Exercise goal:
Find "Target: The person" in the data below; transcribe the line it appears on and each line after it, exactly, to the end, and nothing else.

Recorded data:
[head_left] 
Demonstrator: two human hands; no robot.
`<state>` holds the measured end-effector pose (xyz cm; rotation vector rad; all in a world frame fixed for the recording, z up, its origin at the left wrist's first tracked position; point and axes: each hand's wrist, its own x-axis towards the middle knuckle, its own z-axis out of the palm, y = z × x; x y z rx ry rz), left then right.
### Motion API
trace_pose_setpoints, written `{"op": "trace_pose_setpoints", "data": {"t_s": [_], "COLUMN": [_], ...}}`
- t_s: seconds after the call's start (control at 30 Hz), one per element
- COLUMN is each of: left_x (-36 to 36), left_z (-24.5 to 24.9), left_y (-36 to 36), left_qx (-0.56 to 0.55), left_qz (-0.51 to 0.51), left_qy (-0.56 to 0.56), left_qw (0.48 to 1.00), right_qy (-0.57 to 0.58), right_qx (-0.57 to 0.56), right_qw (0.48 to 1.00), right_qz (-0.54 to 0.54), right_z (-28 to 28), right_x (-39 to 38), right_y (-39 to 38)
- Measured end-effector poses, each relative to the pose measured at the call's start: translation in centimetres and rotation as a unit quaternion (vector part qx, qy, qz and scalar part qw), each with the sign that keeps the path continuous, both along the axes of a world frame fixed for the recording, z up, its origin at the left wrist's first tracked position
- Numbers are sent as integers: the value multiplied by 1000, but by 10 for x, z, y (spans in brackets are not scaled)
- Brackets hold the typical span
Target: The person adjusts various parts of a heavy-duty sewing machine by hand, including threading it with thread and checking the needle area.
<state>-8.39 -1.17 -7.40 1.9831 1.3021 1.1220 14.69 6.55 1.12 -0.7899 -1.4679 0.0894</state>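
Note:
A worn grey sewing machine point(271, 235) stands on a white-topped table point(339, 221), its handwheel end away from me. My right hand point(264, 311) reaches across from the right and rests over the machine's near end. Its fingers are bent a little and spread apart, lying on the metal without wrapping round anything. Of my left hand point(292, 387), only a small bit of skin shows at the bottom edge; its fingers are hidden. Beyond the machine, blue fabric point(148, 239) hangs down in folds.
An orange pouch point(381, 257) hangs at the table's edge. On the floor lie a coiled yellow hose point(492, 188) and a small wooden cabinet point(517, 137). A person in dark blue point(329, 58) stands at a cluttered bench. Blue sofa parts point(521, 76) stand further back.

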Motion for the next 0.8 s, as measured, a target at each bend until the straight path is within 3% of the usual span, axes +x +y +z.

Response to the exercise:
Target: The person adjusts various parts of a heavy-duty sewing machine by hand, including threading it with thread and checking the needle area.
<state>-8.39 -1.17 -7.40 1.9831 1.3021 1.1220 14.69 6.55 1.12 -0.7899 -1.4679 0.0894</state>
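Note:
A worn grey sewing machine point(271, 235) stands on a white-topped table point(339, 221), its handwheel end away from me. My right hand point(264, 311) reaches across from the right and rests over the machine's near end. Its fingers are bent a little and spread apart, lying on the metal without wrapping round anything. Of my left hand point(292, 387), only a small bit of skin shows at the bottom edge; its fingers are hidden. Beyond the machine, blue fabric point(148, 239) hangs down in folds.
An orange pouch point(381, 257) hangs at the table's edge. On the floor lie a coiled yellow hose point(492, 188) and a small wooden cabinet point(517, 137). A person in dark blue point(329, 58) stands at a cluttered bench. Blue sofa parts point(521, 76) stand further back.
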
Motion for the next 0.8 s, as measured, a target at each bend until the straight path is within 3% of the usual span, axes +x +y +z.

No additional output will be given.